Les valeurs de a et b trouvées dans la littérature pour du GaN hexagonal massif présentent une grande dispersion selon les techniques utilisées. Des mesures de PL conduisent à une constante a de 21 à 28 µeV/K et des expériences menées à très haute température permettent de déterminer avec une bonne précision une valeur de b égale à 510 meV [Vis98], [Nam04]. Notre paramètre a de la Figure 4.14 est compris entre 8 et 13 µeV/K selon la valeur de ∆E imposée, ce qui est un peu plus faible que dans le matériau massif mais très loin des valeur de 0.05 à 2 µeV/K obtenues dans InAs [Kam02]. Au chapitre 2, nous avons vu que la couche de mouillage semblait être plus épaisse au niveau des BQs que sur le reste de l’échantillon. Les boîtes à haute énergie, étudiées en µPL, sont donc susceptibles d’être fortement couplées au continuum d’états 2D-0D par les phonons acoustiques, ce qui pourrait expliquer les grandes valeurs de a observées. Nous ne chercherons pas à discuter plus précisément de ces effets de déphasages pour plusieurs raisons : d’une part, nous ne connaissons pas la structure des différents niveaux d’énergie dans nos BQs, ni l’écart entre les bandes de trous lourds et de trous légers. La proximité d’autres niveaux pourrait avoir une influence sur le taux de déphasage du niveau fondamental par les phonons (et expliquer, par exemple, des valeurs de ∆E inférieures à 92 meV). Et d’autre part, nous avons fait une hypothèse forte dans le modèle de couplage aux phonons qui consiste à dire que l’élargissement inhomogène ne dépend pas de la température. Cela revient à considérer qu’une augmentation de T change uniquement la fréquence avec laquelle les pièges capturent ou libèrent les porteurs, et que si les temps caractéristiques de ces évènements sont faibles devant le temps d’intégration du spectre, on ne devrait effectivement pas voir de dépendance en température. Mais l’énergie thermique permet aussi de libérer des charges plus profondément piégées ce qui peut avoir une influence sur l’amplitude de la diffusion spectrale.

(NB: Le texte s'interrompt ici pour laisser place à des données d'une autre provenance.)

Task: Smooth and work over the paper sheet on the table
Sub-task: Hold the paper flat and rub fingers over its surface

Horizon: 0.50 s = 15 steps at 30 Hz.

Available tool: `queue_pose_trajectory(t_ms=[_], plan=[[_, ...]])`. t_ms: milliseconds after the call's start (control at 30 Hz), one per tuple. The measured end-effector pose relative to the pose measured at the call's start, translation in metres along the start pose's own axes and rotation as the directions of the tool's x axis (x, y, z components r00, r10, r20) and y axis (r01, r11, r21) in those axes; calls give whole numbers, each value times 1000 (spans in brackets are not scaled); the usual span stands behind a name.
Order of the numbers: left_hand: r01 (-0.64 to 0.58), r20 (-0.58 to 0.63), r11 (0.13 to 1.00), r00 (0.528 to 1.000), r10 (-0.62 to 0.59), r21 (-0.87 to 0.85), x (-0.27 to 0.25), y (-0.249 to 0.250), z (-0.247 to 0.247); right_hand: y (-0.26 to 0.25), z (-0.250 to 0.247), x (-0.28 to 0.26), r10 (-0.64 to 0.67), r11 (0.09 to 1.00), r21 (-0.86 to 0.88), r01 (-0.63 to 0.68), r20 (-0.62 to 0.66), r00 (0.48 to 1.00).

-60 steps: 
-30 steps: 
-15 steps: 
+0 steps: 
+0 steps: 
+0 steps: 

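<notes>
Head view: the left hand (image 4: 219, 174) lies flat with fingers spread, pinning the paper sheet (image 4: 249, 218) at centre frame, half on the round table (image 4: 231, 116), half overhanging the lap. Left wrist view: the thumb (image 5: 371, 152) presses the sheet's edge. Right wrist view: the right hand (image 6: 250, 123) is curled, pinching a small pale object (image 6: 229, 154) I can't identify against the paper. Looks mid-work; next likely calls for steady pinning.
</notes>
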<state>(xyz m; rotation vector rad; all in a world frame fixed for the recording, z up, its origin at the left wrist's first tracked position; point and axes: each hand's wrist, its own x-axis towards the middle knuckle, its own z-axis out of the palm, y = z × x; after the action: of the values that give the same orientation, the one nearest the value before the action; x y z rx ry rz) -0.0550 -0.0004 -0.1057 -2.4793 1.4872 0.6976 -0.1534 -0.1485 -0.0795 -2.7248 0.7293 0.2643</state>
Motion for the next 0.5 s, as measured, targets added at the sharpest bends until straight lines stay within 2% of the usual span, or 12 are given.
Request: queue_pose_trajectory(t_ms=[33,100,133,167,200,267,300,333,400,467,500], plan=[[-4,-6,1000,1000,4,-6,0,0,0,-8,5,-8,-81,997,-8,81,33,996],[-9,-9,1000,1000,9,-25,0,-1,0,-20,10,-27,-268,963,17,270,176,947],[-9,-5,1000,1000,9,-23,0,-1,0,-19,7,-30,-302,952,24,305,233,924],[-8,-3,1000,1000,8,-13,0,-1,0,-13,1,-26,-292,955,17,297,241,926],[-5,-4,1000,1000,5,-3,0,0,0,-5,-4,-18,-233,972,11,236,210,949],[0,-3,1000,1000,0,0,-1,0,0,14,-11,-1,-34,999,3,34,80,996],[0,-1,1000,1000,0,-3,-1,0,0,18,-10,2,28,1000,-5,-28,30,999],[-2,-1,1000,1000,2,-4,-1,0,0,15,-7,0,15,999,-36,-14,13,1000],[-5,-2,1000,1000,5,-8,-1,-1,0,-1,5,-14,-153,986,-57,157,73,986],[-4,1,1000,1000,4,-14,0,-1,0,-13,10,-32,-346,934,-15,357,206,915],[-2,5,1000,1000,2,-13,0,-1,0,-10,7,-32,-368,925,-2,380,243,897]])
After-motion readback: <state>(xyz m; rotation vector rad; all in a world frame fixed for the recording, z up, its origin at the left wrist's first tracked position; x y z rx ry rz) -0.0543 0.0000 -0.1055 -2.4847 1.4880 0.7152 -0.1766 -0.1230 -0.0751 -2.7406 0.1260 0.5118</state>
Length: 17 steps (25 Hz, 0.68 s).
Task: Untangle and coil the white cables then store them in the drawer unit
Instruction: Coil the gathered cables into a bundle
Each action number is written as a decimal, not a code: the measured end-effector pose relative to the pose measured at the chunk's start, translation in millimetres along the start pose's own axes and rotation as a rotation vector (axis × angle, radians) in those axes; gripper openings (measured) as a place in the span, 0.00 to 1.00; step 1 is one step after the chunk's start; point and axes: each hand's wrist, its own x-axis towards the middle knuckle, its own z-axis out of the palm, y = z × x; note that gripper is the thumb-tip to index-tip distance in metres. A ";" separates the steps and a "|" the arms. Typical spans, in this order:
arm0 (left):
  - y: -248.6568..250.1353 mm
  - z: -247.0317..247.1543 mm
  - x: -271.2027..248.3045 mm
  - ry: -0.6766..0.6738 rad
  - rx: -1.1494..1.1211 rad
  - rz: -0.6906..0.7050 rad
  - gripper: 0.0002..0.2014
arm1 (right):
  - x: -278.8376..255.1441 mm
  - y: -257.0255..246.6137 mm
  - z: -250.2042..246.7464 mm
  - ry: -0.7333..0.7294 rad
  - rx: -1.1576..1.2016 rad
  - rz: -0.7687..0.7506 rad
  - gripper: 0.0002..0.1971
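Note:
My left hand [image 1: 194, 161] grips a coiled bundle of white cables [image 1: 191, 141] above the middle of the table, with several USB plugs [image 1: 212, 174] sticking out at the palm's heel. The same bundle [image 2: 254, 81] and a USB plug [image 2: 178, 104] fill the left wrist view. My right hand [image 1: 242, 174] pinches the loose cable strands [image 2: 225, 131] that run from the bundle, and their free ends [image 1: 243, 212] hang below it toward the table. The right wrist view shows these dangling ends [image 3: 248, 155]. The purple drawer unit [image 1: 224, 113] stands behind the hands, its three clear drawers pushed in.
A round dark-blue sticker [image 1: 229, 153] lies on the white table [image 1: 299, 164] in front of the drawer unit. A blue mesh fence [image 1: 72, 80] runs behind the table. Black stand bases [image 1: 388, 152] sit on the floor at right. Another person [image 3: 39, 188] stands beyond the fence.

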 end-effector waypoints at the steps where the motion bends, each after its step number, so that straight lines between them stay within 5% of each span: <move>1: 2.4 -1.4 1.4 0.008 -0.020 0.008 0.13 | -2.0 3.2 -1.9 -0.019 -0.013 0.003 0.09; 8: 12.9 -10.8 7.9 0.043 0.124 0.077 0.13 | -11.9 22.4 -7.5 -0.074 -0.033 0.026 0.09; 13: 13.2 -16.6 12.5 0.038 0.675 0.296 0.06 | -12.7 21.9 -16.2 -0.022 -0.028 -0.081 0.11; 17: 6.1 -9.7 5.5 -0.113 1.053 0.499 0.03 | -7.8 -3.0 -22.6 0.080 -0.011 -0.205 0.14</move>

Figure 4.14 – Evolution en température de la largeur à mi hauteur des deux raies de BQs uniques

de GaN plan a dont les spectres à basse température sont donnés à la Figure 4.11. Nous avons

gardé la correspondance entre les figures (a) et (b). Les ronds correspondent aux points expérimentaux et les courbes en bleu et rouge aux ajustements par la formule ( 4.38 ) pour deux énergies d’activation différentes. La raie correspondant à la courbe (a) est celle dont nous avons simulé les ailes de phonons. L’encart donne la valeur des paramètres correspondant aux courbes.

L’élargissement en température de la raie à zéro phonons de nos spectres est bien plus important que ce qui est attendu pour une BQ dans laquelle le couplage aux phonons acoustiques est sensé être très faible et le couplage au phonon optique n’intervenir qu’à relativement haute température. L’origine de cet élargissement n’est pas encore compris mais pourrait être dû à un couplage de l’état fondamental de l’exciton avec le continuum d’états croisés ou simplement à une dépendance en température de la diffusion spectrale.